Pada waktu yang semestinya, ketiga orang adik tiri Buddha Phussa, bendahara dan perwakilan kerajaan itu bersama-sama dengan para pembantu itu lahir kembali di surga demi surga sedangkan orang-orang yang berpikrian jahat itu lahir kembali di neraka demi neraka selama 92 kappa. Kemudian, pada bhaddakappa (kappa yang beruntung) ini, yaitu masa bumi saat ini, di jaman Buddha Kassapa (Buddha sebelum Buddha Gotama), orang-orang yang berpikiran jahat itu lahir kembali sebagai petā. Pada jaman itu, ketika orang-orang mempersembahkan dāna atas nama sanak-keluarga mereka yang merupakan petā, mereka melimpahkan buahnya (yaitu kebajikan yang timbul dari persembahan itu) dengan berkata,”Semoga buah persembahan ini melimpah kepada sanak-keluarga kami!,” dan dengan seketika para petā itu mendapatkan kebahagiaan. Pada saat itu para petā yang mantan orang-orang jahat itu mendekati Sang Buddha Kassapa dan bertanya,”Bagaimanakah caranya agar kami dapat memperoleh kebahagiaan yang serupa itu?” Beliau berkata,” Anda sekalian tidak akan memperolehnya sekarang. Namun, di masa depan, akan ada seorang Sammasaṁbuddha yang bernama Gotama. Di jaman Sang Buddha Gotama itu akan ada seorang raja bernama Bimbisāra, yang merupakan sanak kalian 92 kappa yang lalu. Raja itu akan mempersembahkan dāna kepada Sang Buddha Gotama dan melimpahkan pattidāna (dāna yang berupa kebajikan, yaitu buah persembahan itu) kepada anda sekalian. Lalu, anda sekalian akan mendapatkan kebahagiaan yang demikian.” Konon ketika Sang Buddha Kassapa mengucapkan perkataan itu, bagi para petā tersebut, ucapan itu terdengar beliau berkata bahwa mereka akan mendapatkan kebahagiaan yang demikian hari esoknya.

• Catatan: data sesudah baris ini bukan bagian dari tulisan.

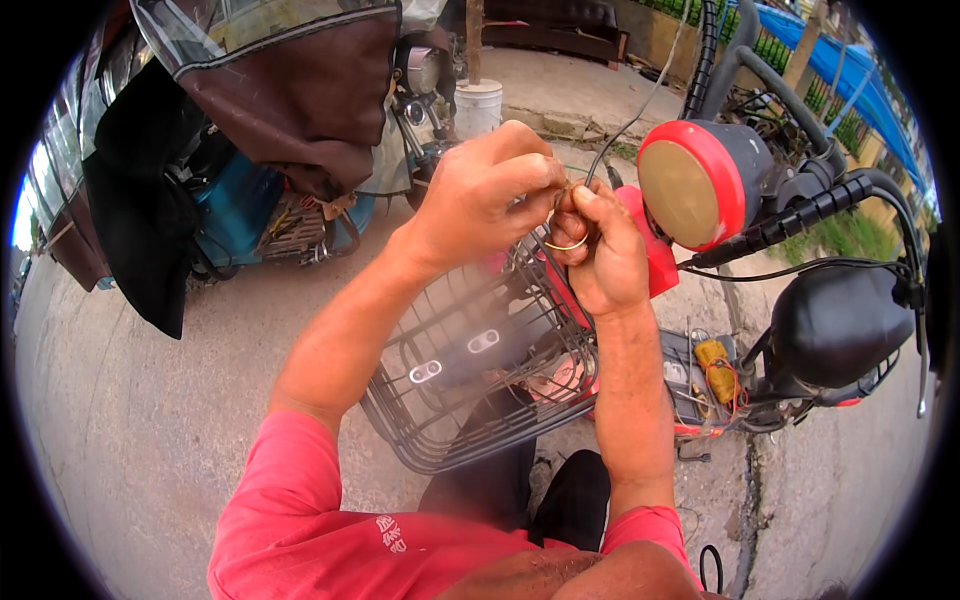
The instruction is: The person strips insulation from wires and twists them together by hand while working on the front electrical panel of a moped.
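My left hand and my right hand meet above the black wire basket at the front of a red electric scooter. Both hands pinch a thin wire that curls in a small loop between the fingers, close to a black cable running up and away. The fingertips of the two hands touch. What the wire joins to is hidden behind the fingers.
The scooter's round red-rimmed headlight, black handlebar grip and black seat lie to the right. Exposed yellow and red wiring sits on its footboard. A second covered vehicle stands at the upper left, a white bucket behind. Concrete ground lies around.
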Action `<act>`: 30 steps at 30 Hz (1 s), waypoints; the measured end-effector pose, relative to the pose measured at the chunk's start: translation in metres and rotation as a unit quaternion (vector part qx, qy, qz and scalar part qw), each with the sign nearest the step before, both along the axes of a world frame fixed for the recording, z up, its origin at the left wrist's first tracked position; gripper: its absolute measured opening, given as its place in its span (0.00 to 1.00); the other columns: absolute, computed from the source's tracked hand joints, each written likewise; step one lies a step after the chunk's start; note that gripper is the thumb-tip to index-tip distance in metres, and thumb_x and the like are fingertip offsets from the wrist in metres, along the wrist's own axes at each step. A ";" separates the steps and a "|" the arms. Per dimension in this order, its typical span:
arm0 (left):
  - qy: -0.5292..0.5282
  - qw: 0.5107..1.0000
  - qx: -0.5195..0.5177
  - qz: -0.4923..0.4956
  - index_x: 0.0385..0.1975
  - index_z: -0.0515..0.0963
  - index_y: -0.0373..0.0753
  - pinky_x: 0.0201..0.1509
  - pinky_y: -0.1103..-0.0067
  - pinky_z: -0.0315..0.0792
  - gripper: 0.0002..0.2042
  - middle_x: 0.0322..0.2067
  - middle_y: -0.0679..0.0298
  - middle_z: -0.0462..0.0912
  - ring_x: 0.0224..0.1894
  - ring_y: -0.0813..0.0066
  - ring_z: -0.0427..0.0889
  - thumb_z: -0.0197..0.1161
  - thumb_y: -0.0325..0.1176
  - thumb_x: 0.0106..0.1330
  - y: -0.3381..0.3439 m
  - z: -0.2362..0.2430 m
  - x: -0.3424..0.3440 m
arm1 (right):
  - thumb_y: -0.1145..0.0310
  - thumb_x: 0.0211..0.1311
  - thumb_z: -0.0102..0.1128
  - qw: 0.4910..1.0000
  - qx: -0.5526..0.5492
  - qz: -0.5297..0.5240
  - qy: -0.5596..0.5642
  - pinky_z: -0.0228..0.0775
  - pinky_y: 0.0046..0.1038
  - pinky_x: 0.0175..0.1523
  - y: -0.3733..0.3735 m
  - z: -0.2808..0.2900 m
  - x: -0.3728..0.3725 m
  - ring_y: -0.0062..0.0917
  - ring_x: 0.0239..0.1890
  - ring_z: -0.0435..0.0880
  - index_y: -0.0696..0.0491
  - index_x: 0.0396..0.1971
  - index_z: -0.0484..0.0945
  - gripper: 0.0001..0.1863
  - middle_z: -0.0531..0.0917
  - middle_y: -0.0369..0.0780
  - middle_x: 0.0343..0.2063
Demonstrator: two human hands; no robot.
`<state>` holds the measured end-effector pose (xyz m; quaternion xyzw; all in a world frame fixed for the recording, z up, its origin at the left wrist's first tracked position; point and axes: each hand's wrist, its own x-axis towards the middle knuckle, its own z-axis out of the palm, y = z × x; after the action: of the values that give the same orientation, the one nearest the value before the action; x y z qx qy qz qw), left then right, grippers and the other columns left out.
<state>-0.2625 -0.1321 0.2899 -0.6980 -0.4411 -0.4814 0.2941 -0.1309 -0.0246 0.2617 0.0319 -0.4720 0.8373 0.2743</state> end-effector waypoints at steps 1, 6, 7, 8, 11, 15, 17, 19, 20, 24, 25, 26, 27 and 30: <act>0.034 0.999 0.017 0.020 0.32 0.79 0.37 0.31 0.76 0.73 0.13 0.31 0.61 0.78 0.30 0.67 0.79 0.66 0.17 0.46 0.002 0.000 -0.003 | 0.64 0.69 0.50 1.000 -0.007 0.008 0.002 0.54 0.15 0.23 0.001 -0.001 0.000 0.12 0.20 0.61 0.53 0.32 0.71 0.08 0.66 0.30 0.20; 0.112 0.991 0.051 0.042 0.33 0.81 0.38 0.32 0.76 0.74 0.14 0.32 0.60 0.79 0.31 0.65 0.79 0.66 0.17 0.44 0.002 0.003 -0.004 | 0.64 0.69 0.50 0.998 -0.038 0.040 0.008 0.54 0.14 0.24 0.007 -0.005 0.000 0.12 0.21 0.61 0.52 0.33 0.71 0.08 0.65 0.28 0.20; 0.114 0.992 0.051 0.035 0.33 0.81 0.38 0.32 0.76 0.74 0.14 0.33 0.60 0.79 0.31 0.65 0.80 0.66 0.17 0.45 0.001 0.003 -0.005 | 0.64 0.69 0.50 0.998 -0.044 0.037 0.006 0.54 0.14 0.24 0.004 -0.004 -0.001 0.12 0.21 0.61 0.52 0.33 0.71 0.08 0.65 0.28 0.20; 0.116 0.992 0.051 0.027 0.34 0.81 0.38 0.33 0.76 0.74 0.14 0.34 0.60 0.79 0.31 0.65 0.80 0.66 0.17 0.46 0.001 0.003 -0.005 | 0.64 0.69 0.50 0.998 -0.050 0.034 0.003 0.54 0.14 0.24 0.002 -0.003 -0.001 0.12 0.21 0.61 0.52 0.33 0.71 0.08 0.65 0.28 0.20; -0.014 0.999 0.016 -0.034 0.35 0.81 0.37 0.36 0.78 0.75 0.11 0.36 0.61 0.80 0.33 0.70 0.80 0.65 0.18 0.52 -0.001 0.002 0.005 | 0.64 0.69 0.50 0.999 -0.043 0.023 0.006 0.55 0.14 0.24 0.004 -0.004 -0.002 0.13 0.21 0.62 0.51 0.33 0.71 0.08 0.66 0.29 0.21; -0.226 0.967 -0.108 -0.055 0.36 0.81 0.32 0.39 0.81 0.75 0.06 0.35 0.63 0.81 0.33 0.78 0.79 0.62 0.25 0.61 -0.007 0.002 0.004 | 0.65 0.69 0.52 0.999 -0.013 0.028 0.019 0.58 0.16 0.25 0.008 -0.006 0.001 0.13 0.22 0.65 0.52 0.34 0.73 0.07 0.70 0.30 0.22; -0.352 0.903 -0.234 -0.076 0.36 0.80 0.31 0.40 0.82 0.74 0.08 0.33 0.64 0.81 0.33 0.80 0.79 0.61 0.29 0.63 -0.012 0.006 0.006 | 0.69 0.68 0.55 0.999 -0.014 0.040 0.034 0.62 0.17 0.27 0.010 -0.007 0.001 0.13 0.24 0.71 0.52 0.34 0.76 0.04 0.76 0.30 0.24; -0.383 0.882 -0.257 -0.096 0.36 0.80 0.30 0.39 0.82 0.72 0.12 0.31 0.64 0.82 0.31 0.80 0.78 0.62 0.35 0.63 -0.012 0.008 0.008 | 0.67 0.69 0.54 0.999 0.029 0.000 0.038 0.60 0.17 0.26 0.007 -0.008 -0.001 0.14 0.23 0.69 0.52 0.36 0.75 0.05 0.74 0.31 0.24; -0.397 0.872 -0.267 -0.107 0.35 0.80 0.30 0.39 0.82 0.72 0.12 0.31 0.63 0.82 0.31 0.81 0.78 0.62 0.35 0.63 -0.013 0.008 0.007 | 0.66 0.70 0.53 0.998 0.050 -0.019 0.040 0.58 0.17 0.25 0.005 -0.008 -0.002 0.14 0.23 0.68 0.52 0.37 0.75 0.06 0.73 0.31 0.24; -0.448 0.839 -0.274 -0.143 0.35 0.79 0.31 0.35 0.82 0.69 0.12 0.30 0.63 0.81 0.29 0.82 0.76 0.63 0.36 0.62 -0.012 0.007 0.008 | 0.68 0.69 0.56 0.993 0.088 -0.063 0.046 0.58 0.16 0.25 0.004 -0.012 -0.004 0.13 0.23 0.70 0.53 0.38 0.76 0.05 0.75 0.31 0.24; -0.460 0.831 -0.276 -0.146 0.34 0.79 0.31 0.35 0.82 0.69 0.12 0.29 0.64 0.80 0.28 0.82 0.75 0.63 0.35 0.62 -0.012 0.007 0.008 | 0.67 0.69 0.57 0.989 0.116 -0.080 0.044 0.58 0.15 0.25 0.004 -0.014 -0.005 0.12 0.23 0.70 0.53 0.38 0.76 0.05 0.75 0.31 0.24; -0.473 0.822 -0.279 -0.150 0.34 0.78 0.32 0.34 0.83 0.68 0.11 0.28 0.65 0.79 0.28 0.82 0.75 0.63 0.35 0.62 -0.011 0.007 0.007 | 0.67 0.69 0.57 0.984 0.145 -0.097 0.041 0.58 0.15 0.25 0.005 -0.014 -0.005 0.12 0.22 0.70 0.53 0.38 0.77 0.06 0.75 0.30 0.24; -0.485 0.814 -0.282 -0.154 0.33 0.78 0.32 0.33 0.83 0.68 0.11 0.27 0.65 0.79 0.27 0.82 0.74 0.63 0.35 0.61 -0.011 0.007 0.006 | 0.67 0.69 0.57 0.979 0.161 -0.117 0.040 0.57 0.15 0.25 0.003 -0.014 -0.005 0.11 0.22 0.69 0.53 0.38 0.77 0.06 0.75 0.30 0.24; -0.507 0.793 -0.290 -0.174 0.32 0.77 0.34 0.32 0.83 0.67 0.09 0.25 0.67 0.77 0.26 0.83 0.73 0.63 0.34 0.61 -0.011 0.008 0.006 | 0.66 0.69 0.58 0.965 0.203 -0.163 0.039 0.56 0.14 0.25 -0.001 -0.013 -0.006 0.10 0.22 0.68 0.54 0.38 0.77 0.07 0.75 0.29 0.24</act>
<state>-0.2567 -0.1433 0.2976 -0.4716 -0.5166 -0.6591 -0.2763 -0.1367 -0.0259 0.2489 0.0419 -0.6197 0.6663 0.4126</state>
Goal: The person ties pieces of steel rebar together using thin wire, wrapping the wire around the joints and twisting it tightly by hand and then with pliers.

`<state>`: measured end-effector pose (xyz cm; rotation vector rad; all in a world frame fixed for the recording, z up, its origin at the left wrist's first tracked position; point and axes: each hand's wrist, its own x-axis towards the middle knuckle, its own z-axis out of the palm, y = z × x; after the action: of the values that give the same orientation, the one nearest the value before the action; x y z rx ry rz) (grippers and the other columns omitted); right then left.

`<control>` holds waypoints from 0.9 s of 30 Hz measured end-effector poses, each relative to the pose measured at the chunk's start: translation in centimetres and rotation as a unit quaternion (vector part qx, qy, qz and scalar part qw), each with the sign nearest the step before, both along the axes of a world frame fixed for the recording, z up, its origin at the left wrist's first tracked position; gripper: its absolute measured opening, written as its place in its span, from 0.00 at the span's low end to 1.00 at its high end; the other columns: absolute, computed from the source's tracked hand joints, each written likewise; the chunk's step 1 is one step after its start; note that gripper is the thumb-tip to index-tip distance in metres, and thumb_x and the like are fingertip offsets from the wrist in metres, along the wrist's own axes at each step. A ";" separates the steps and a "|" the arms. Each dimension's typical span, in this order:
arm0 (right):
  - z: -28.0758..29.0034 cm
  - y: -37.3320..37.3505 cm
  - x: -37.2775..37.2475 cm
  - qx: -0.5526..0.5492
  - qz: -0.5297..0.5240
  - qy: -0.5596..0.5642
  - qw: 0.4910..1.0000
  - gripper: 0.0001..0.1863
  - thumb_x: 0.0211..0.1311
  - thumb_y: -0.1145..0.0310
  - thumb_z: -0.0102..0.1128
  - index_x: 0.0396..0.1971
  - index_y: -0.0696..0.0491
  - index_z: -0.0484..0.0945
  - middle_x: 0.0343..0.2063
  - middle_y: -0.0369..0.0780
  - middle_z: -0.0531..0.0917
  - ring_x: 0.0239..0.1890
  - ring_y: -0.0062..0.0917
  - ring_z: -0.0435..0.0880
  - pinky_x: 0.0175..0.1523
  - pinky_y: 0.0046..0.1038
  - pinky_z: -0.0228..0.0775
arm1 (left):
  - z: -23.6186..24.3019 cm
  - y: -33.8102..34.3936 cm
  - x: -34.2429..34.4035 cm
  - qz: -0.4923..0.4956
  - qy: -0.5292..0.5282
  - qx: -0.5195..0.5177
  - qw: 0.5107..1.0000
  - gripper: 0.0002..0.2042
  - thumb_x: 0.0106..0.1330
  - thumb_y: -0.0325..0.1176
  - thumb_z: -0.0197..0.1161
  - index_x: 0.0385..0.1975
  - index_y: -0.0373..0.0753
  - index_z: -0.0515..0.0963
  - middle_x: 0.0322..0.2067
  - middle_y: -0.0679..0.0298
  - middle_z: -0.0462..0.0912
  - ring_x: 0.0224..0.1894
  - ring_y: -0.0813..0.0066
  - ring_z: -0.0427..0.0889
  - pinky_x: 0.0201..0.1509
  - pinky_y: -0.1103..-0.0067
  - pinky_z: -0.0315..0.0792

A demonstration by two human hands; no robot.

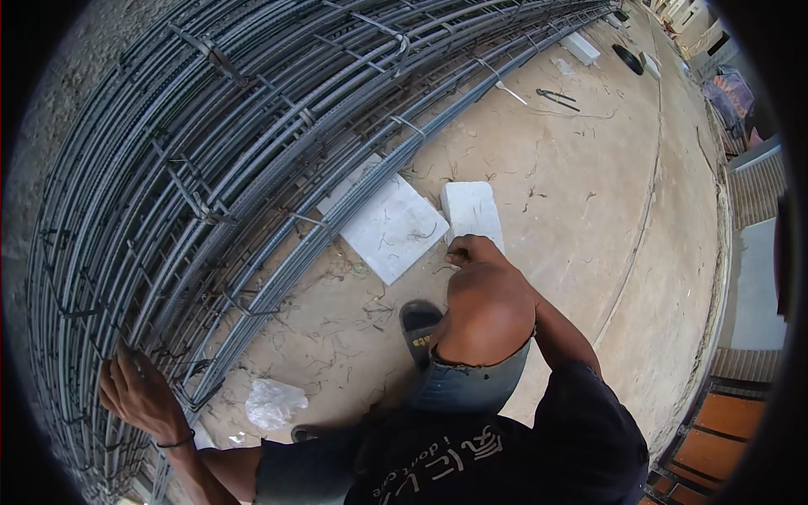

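The person's left hand [143, 396], a dark cord around its wrist, reaches into the long steel bars [278, 143] at the lower left. Its fingers are bent down against the metal, but whether they grip a bar cannot be told. The right hand [471, 250] is beside the bare, rounded knee [488, 316], its fingers curled inward; whether something thin is pinched between them cannot be made out.

The bars, grey and ribbed, lie in a deep bundle sweeping from the lower left to the upper right, bowed by the lens. Thinner bent ties [408, 126] cross them at intervals, forming open cages. Partly under the near edge rests a flat, matte white slab [391, 223] with crisp corners, strewn with wire scraps. Just beside it sits a smaller white block [473, 208], near the right hand.

The concrete floor [581, 219] is tan and smooth, littered with fine, curled wire. A crumpled, filmy white plastic bag [275, 402] lies near the bars; farther off are dark metal pincers [557, 99] with slim, spread handles. A black sandal [419, 324] shows beside the frayed denim [475, 387].
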<state>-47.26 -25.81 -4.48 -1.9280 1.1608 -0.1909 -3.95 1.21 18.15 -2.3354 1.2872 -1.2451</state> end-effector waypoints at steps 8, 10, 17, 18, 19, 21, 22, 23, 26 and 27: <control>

Lalu, ketika satu jeda seorang Buddha telah berlalu dan Sang Buddha Gotama telah muncul di dunia ini, ketiga orang saudara tiri Sang Buddha Phussa berikut seribu orang lain, meninggal dari surga dan lahir kembali di sebuah marga brahmana di kerajaan Magadha. Pada waktu yang semestinya, mereka menjalani hidup tanpa rumah sebagai petāpa dan menjadi dikenal sebagai tiga orang petāpa berambut kusut dari Gayāsīsa. Perwakilan keluarga mereka di daerah tersebut menjadi Raja Bimbisāra dan bendahara mereka menjadi pedagang kaya-raya Visākha yang isterinya, bernama Dhammadinnā, adalah putri seorang pedagang kaya-raya lainnya sedangkan orang-orang lain dari kelompok mereka muncul muncul sebagai pengiring raja.
Setelah Sang Buddha Gotama muncul di dunia ini dan menghabiskan masa tujuh minggu sesudah Pencerahan Agung-Nya), beliau pergi ke Benares tempat beliau memutar Roda Dhamma untuk kali pertama, mengajar Lima Petāpa (Pañcavaggiya) (sehingga terbentuklah Bhikkhu Saṅgha yang kita kenal sampai saat ini), lalu tiga orang petāma berambut kusut (jatila; yang juga dikenal sebagai Kassapa Bersaudara) berikut 1.000 orang pengikut mereka. Sesudah itu, beliau pergi ke Magadha (untuk memenuhi janji beliau kepada Raja b1 bahwa beliau akan datang ke sana sesudah mendapatkan obat untuk mengatasi usia tua, penyakit dan kematian, yaitu menjadi seorang Buddha). Di sana, pada hari yang sama, Raja Bimbisāra menemui beliau dan beliau menegakkan Raja Bimbisāra pada sotāpatti-phala [yang menjadikan Raja Bimbisāra seorang Sotapanna (Pemasuk Arus, atau Pemasuk Jalan Mulia Berunsur Delapan]. Kemudian, Raja Bimbisāra mengundang Sang Bhagavā dan para bhikkhu ke tempat tinggalnya di Rājagaha pada hari esoknya untuk menerima dāna makanan dan Sang Bhagavā menyetujui undangan itu.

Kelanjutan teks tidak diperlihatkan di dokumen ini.